▸ **Entries taken from a collection**
◇ ◇ ◇ ◇ ◇

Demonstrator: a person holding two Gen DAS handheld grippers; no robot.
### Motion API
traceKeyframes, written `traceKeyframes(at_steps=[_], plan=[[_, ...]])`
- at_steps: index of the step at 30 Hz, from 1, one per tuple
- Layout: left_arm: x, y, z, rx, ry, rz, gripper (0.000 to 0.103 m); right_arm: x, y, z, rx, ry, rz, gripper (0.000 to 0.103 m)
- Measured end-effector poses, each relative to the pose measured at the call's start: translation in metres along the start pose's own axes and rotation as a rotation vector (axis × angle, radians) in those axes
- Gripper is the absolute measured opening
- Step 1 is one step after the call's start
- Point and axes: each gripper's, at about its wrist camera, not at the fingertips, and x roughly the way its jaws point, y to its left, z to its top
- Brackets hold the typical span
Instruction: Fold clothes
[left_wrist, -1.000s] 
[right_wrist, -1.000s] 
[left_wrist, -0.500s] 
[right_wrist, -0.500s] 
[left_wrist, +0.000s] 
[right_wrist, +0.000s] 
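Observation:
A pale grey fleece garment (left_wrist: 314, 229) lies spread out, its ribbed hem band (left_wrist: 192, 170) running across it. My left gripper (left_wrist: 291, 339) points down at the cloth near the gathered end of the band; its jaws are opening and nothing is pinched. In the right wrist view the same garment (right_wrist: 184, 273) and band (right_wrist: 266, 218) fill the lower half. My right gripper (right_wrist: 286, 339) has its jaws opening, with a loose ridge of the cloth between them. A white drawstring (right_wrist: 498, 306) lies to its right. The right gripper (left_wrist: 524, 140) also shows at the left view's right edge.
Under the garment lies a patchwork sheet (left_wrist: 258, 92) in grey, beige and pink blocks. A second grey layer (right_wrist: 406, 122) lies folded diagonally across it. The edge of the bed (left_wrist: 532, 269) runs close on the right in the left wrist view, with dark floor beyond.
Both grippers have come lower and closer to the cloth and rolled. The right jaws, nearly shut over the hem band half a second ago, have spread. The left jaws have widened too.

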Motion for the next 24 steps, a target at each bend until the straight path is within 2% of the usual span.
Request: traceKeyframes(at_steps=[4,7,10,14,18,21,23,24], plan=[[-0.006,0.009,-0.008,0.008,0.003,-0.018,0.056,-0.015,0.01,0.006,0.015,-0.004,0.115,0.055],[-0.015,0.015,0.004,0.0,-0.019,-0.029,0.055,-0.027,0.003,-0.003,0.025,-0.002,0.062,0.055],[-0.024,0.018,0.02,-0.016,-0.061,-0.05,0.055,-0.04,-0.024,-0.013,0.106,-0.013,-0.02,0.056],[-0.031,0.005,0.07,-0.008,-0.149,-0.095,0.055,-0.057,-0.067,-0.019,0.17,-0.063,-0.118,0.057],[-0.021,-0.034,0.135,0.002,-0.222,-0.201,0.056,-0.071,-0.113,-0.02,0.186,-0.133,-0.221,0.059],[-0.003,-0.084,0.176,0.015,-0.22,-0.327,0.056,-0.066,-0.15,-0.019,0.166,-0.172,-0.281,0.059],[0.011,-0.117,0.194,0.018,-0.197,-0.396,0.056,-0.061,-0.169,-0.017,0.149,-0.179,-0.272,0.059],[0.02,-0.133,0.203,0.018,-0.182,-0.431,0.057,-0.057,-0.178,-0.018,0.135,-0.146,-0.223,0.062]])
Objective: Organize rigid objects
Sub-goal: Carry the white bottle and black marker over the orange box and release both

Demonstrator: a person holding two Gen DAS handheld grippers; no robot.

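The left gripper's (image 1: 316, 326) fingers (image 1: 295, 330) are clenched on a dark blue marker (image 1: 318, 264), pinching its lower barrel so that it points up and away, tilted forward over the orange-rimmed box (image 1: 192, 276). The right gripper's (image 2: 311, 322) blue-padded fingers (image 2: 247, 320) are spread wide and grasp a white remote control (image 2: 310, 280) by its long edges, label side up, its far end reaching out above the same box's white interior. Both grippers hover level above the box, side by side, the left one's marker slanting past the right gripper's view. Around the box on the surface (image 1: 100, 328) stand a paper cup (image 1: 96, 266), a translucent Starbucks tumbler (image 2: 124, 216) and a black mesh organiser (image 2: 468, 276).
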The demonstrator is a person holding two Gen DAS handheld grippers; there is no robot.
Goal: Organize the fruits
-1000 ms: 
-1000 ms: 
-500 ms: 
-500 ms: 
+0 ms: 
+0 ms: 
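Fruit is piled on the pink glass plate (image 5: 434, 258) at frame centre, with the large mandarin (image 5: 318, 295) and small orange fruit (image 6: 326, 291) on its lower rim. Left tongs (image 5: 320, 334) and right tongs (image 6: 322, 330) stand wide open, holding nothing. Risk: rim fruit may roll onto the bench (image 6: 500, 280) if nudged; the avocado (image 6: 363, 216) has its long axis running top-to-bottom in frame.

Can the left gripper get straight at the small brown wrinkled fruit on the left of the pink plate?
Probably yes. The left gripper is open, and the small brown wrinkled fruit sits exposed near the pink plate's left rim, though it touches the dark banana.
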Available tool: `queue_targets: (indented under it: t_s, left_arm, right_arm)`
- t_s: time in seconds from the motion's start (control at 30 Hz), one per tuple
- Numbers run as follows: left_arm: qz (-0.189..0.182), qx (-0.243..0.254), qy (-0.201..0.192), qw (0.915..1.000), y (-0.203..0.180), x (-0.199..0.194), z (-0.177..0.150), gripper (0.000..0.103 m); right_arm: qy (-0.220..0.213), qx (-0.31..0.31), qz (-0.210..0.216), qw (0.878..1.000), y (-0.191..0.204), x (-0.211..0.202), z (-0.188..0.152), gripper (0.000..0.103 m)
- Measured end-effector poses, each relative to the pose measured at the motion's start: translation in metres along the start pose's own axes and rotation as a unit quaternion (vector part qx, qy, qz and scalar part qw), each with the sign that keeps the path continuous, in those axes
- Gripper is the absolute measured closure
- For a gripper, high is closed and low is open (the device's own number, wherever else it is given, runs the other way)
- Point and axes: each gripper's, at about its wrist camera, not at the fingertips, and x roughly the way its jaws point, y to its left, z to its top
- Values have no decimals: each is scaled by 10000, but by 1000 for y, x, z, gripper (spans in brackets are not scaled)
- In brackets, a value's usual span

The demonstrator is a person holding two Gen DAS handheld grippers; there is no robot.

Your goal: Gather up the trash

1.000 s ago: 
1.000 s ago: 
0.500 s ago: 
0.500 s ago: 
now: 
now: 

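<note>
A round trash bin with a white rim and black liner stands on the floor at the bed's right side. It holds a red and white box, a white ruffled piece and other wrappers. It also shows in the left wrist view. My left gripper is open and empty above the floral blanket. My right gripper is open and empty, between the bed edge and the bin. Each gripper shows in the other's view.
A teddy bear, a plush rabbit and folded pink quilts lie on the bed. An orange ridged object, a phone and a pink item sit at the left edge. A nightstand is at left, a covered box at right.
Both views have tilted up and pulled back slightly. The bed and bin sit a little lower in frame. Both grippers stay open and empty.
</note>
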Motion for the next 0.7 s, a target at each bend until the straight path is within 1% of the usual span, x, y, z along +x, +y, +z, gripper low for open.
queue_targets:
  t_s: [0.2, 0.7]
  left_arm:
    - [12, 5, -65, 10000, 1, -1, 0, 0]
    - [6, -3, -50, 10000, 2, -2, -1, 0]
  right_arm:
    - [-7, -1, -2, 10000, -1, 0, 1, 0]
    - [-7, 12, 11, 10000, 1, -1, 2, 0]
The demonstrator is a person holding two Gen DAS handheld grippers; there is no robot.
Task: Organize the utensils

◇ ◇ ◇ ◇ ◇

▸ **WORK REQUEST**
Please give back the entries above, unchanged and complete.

▸ **TASK RESPONSE**
Demonstrator: a person holding two Gen DAS handheld grippers; no robot.
### Motion API
traceKeyframes, written `traceKeyframes(at_steps=[_], plan=[[_, ...]])`
- at_steps: index of the step at 30 Hz, from 1, one per tuple
- Layout: left_arm: x, y, z, rx, ry, rz, gripper (0.000 to 0.103 m); right_arm: x, y, z, rx, ry, rz, gripper (0.000 to 0.103 m)
- Measured end-effector poses, each relative to the pose measured at the call's start: translation in metres along the start pose's own axes and rotation as a rotation vector (axis × angle, radians) in those axes
- Gripper is the absolute measured opening
- Step 1 is one step after the call's start
- Point and axes: each gripper's, at about its wrist camera, not at the fingertips, and x roughly the way its jaws point, y to its left, z to its top
- Brackets hold the typical span
Instruction: Fold clothes
[left_wrist, -1.000s] 
[right_wrist, -1.000s] 
[left_wrist, -0.500s] 
[right_wrist, -0.500s] 
[left_wrist, +0.000s] 
[right_wrist, +0.000s] 
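Observation:
A pale grey fleece garment (left_wrist: 314, 229) lies spread out, its ribbed hem band (left_wrist: 192, 170) running across it. My left gripper (left_wrist: 291, 339) points down at the cloth near the gathered end of the band; its jaws are opening and nothing is pinched. In the right wrist view the same garment (right_wrist: 184, 273) and band (right_wrist: 266, 218) fill the lower half. My right gripper (right_wrist: 286, 339) has its jaws opening, with a loose ridge of the cloth between them. A white drawstring (right_wrist: 498, 306) lies to its right. The right gripper (left_wrist: 524, 140) also shows at the left view's right edge.
Under the garment lies a patchwork sheet (left_wrist: 258, 92) in grey, beige and pink blocks. A second grey layer (right_wrist: 406, 122) lies folded diagonally across it. The edge of the bed (left_wrist: 532, 269) runs close on the right in the left wrist view, with dark floor beyond.
Both grippers have come lower and closer to the cloth and rolled. The right jaws, nearly shut over the hem band half a second ago, have spread. The left jaws have widened too.
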
Motion for the next 24 steps, a target at each bend until the straight path is within 2% of the usual span.
Request: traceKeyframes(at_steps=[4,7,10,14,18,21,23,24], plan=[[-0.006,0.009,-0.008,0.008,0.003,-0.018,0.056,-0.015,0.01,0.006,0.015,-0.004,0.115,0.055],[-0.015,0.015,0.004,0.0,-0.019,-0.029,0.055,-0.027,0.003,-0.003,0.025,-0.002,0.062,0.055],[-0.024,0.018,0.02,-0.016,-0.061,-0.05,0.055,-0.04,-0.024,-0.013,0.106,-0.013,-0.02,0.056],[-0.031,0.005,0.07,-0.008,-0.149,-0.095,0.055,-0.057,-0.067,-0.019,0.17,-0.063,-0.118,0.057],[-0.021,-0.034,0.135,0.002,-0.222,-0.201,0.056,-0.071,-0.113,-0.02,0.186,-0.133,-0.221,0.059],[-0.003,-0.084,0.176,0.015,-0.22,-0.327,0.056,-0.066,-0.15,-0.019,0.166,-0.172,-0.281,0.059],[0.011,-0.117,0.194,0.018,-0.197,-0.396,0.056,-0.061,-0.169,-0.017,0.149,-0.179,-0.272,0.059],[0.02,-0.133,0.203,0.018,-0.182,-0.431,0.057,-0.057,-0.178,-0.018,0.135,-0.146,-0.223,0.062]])
Objective: Organize rigid objects
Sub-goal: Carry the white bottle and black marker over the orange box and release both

Demonstrator: a person holding two Gen DAS handheld grippers; no robot.

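The left gripper's (image 1: 316, 326) fingers (image 1: 295, 330) are clenched on a dark blue marker (image 1: 318, 264), pinching its lower barrel so that it points up and away, tilted forward over the orange-rimmed box (image 1: 192, 276). The right gripper's (image 2: 311, 322) blue-padded fingers (image 2: 247, 320) are spread wide and grasp a white remote control (image 2: 310, 280) by its long edges, label side up, its far end reaching out above the same box's white interior. Both grippers hover level above the box, side by side, the left one's marker slanting past the right gripper's view. Around the box on the surface (image 1: 100, 328) stand a paper cup (image 1: 96, 266), a translucent Starbucks tumbler (image 2: 124, 216) and a black mesh organiser (image 2: 468, 276).
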The demonstrator is a person holding two Gen DAS handheld grippers; there is no robot.
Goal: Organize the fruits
-1000 ms: 
-1000 ms: 
-500 ms: 
-500 ms: 
+0 ms: 
+0 ms: 
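Fruit is piled on the pink glass plate (image 5: 434, 258) at frame centre, with the large mandarin (image 5: 318, 295) and small orange fruit (image 6: 326, 291) on its lower rim. Left tongs (image 5: 320, 334) and right tongs (image 6: 322, 330) stand wide open, holding nothing. Risk: rim fruit may roll onto the bench (image 6: 500, 280) if nudged; the avocado (image 6: 363, 216) has its long axis running top-to-bottom in frame.

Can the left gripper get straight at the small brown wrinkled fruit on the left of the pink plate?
Probably yes. The left gripper is open, and the small brown wrinkled fruit sits exposed near the pink plate's left rim, though it touches the dark banana.
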Available tool: `queue_targets: (indented under it: t_s, left_arm, right_arm)`
- t_s: time in seconds from the motion's start (control at 30 Hz), one per tuple
- Numbers run as follows: left_arm: qz (-0.189..0.182), qx (-0.243..0.254), qy (-0.201..0.192), qw (0.915..1.000), y (-0.203..0.180), x (-0.199..0.194), z (-0.177..0.150), gripper (0.000..0.103 m); right_arm: qy (-0.220..0.213), qx (-0.31..0.31), qz (-0.210..0.216), qw (0.878..1.000), y (-0.191..0.204), x (-0.211..0.202), z (-0.188..0.152), gripper (0.000..0.103 m)
- Measured end-effector poses, each relative to the pose measured at the motion's start: translation in metres along the start pose's own axes and rotation as a unit quaternion (vector part qx, qy, qz and scalar part qw), each with the sign that keeps the path continuous, in those axes
- Gripper is the absolute measured closure
- For a gripper, high is closed and low is open (the device's own number, wherever else it is given, runs the other way)
- Point and axes: each gripper's, at about its wrist camera, not at the fingertips, and x roughly the way its jaws point, y to its left, z to its top
- Values have no decimals: each is scaled by 10000, but by 1000 for y, x, z, gripper (spans in brackets are not scaled)
- In brackets, a value's usual span

The demonstrator is a person holding two Gen DAS handheld grippers; there is no robot.

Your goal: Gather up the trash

1.000 s ago: 
1.000 s ago: 
0.500 s ago: 
0.500 s ago: 
now: 
now: 

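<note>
A round trash bin with a white rim and black liner stands on the floor at the bed's right side. It holds a red and white box, a white ruffled piece and other wrappers. It also shows in the left wrist view. My left gripper is open and empty above the floral blanket. My right gripper is open and empty, between the bed edge and the bin. Each gripper shows in the other's view.
A teddy bear, a plush rabbit and folded pink quilts lie on the bed. An orange ridged object, a phone and a pink item sit at the left edge. A nightstand is at left, a covered box at right.
Both views have tilted up and pulled back slightly. The bed and bin sit a little lower in frame. Both grippers stay open and empty.
</note>
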Motion for the next 0.7 s, a target at each bend until the straight path is within 1% of the usual span, x, y, z along +x, +y, +z, gripper low for open.
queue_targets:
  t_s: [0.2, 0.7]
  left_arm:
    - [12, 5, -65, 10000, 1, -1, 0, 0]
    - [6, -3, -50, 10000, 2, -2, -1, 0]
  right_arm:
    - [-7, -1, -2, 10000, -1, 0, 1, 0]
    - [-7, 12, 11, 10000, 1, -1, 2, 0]
The demonstrator is a person holding two Gen DAS handheld grippers; there is no robot.
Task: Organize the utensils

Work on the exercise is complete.